C’est la rentrée: La double mission de l’école

bayrou_et_les_profsDifficile d’échapper en ce début de septembre au rituel des billets sur l’éducation. L’éducation est un sujet éminemment politique car elle est ce qui permet aux Françaises et aux Français de se projeter dans l’avenir à travers leurs enfants. Elle prépare ce que sera la France dans vingt ans. Si elle permet de se projeter dans un avenir meilleur, elle entraîne tout le pays à l’optimisme.

Je propose une série de billets pour tenter de comprendre les questions et les enjeux qui traversent l’école aujourd’hui. Le premier est consacré aux missions qu’une société lui donne. L’école a la double mission de construire un monde commun et d’assigner des places, ce qui ne va pas sans contradictions et sans tensions.

Comme l’ont justement souligné Marie Duru-Bellat et François Dubet dans Les sociétés et leur école, l’école a la double mission contradictoire de construire un monde commun, des valeurs et une culture partagées, mais aussi de développer les compétences et les connaissances des individus, et donc par là, de les différencier, pour, in fine, leur assigner des places dans la société.

Ces deux missions sont en tension, et selon l’équilibre qu’une société choisit, elle attribue à l’école un rôle très différent. Il n’y a pas d’école idéale ou d’école qui ne serait que dans une seule de ces missions, il y a des équilibres à trouver, avec des avantages et des inconvénients, et des cultures longues qui ne peuvent pas être ignorées.

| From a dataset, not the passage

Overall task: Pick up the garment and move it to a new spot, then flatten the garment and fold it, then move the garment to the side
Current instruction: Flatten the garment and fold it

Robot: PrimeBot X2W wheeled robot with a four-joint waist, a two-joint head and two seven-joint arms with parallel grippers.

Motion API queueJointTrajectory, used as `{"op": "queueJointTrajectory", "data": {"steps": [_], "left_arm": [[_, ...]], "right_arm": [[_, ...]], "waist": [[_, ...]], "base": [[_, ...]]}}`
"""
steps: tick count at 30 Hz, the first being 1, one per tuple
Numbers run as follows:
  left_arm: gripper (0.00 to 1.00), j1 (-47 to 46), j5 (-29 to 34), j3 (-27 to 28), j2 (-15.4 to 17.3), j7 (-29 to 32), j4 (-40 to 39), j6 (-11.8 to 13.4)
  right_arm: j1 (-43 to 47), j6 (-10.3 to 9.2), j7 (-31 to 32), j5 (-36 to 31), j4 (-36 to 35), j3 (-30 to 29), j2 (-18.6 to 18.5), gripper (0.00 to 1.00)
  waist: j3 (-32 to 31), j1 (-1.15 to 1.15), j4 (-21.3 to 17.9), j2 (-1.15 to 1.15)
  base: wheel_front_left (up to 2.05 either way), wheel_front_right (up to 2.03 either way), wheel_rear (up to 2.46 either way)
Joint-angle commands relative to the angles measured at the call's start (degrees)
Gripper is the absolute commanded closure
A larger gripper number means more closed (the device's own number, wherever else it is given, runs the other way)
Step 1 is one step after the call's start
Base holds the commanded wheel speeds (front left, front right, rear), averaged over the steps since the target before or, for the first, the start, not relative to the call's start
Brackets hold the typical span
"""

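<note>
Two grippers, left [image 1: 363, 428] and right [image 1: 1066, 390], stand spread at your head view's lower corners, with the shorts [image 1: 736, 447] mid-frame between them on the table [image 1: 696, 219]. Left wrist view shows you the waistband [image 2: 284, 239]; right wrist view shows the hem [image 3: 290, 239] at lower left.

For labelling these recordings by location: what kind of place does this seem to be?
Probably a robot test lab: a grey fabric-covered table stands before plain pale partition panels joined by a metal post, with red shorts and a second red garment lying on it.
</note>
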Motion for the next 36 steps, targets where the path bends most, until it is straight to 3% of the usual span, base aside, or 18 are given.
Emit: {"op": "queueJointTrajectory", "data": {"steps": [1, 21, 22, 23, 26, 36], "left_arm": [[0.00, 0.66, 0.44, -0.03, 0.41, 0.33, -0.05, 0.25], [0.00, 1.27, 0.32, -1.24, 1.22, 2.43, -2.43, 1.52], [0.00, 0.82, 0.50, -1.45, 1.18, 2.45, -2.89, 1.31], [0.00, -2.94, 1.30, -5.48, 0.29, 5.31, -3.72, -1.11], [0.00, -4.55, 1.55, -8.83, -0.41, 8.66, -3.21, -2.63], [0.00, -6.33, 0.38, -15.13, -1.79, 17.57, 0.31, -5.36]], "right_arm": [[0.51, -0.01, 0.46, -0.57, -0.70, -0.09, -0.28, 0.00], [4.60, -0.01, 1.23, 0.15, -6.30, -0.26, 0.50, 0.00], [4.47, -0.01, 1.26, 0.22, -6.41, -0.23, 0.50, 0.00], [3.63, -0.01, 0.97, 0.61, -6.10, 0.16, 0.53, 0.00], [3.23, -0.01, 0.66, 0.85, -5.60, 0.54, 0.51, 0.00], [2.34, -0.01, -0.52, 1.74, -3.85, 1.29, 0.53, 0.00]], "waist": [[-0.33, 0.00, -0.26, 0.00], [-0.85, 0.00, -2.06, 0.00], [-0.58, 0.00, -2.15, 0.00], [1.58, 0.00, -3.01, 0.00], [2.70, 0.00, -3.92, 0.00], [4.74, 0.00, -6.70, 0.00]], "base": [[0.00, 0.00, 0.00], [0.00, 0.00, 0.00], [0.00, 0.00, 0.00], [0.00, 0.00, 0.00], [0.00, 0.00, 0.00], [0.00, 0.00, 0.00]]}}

Si c’est la construction d’un monde commun et la socialisation (éventuellement différenciée) qui sont privilégiées, l’école aura peu d’incidence sur les places attribuées dans la société, le poids de la réussite ou de l’échec scolaire ne pèsera pas sur les épaules des élèves qui s’y sentiront plus épanouis, mais, revers de la médaille, elle permettra peu de mobilité sociale à travers la réussite scolaire. C’est un peu le cas de l’école anglaise. En revanche, si l’accent est mis sur le tri des individus en fonction de leur réussite scolaire, l’école a le pouvoir de ré-attribuer les places et de rebattre les cartes, donc de lutter contre les inégalités, mais en contrepartie, elle devient facilement une machine à éliminer particulièrement anxiogène, ce qui est le cas de la France. Néanmoins, si elle ne garantit même plus l’égalité des chances entre les élèves et reproduit et légitime les inégalités, on obtient tous les inconvénients de tous les systèmes.

La priorité de l’école en France devrait être de remettre l’égalité des chances et la construction d’un monde commun au cœur de ses missions,  tout en conservant son rôle traditionnel d’ascenseur social à travers la méritocratie scolaire, qui reste porteur d’espoir dans notre pays. La meilleure preuve en est le progrès continu du niveau d’étude des Français, soulignée encore dernièrement par Hervé Le Bras et Emmanuel Todd dans Le mystère français.

Reste que si l’élévation du niveau d’étude est globalement une bonne chose dont il faut se réjouir, d’autant meilleure qu’elle se construit sur le long terme puisqu’il faut une vingtaine d’années pour produire un diplômé et qu’elle est une condition nécessaire du développement économique, elle produit aussi des effets qui obligent à repenser le rôle de l’éducation. En effet, si le tiers d’une classe d’âge est diplômée de l’enseignement supérieur, être diplômé ne représente plus la même chose qu’à l’époque où seulement 5% d’une classe d’âge l’étaient. Encore une fois, il y a des avantages et des inconvénients partout, la question est de trouver les bons équilibres!

L’inflation scolaire, si bien analysée par Marie Duru-Bellat (encore elle!), sera le sujet de notre prochain billet sur l’éducation.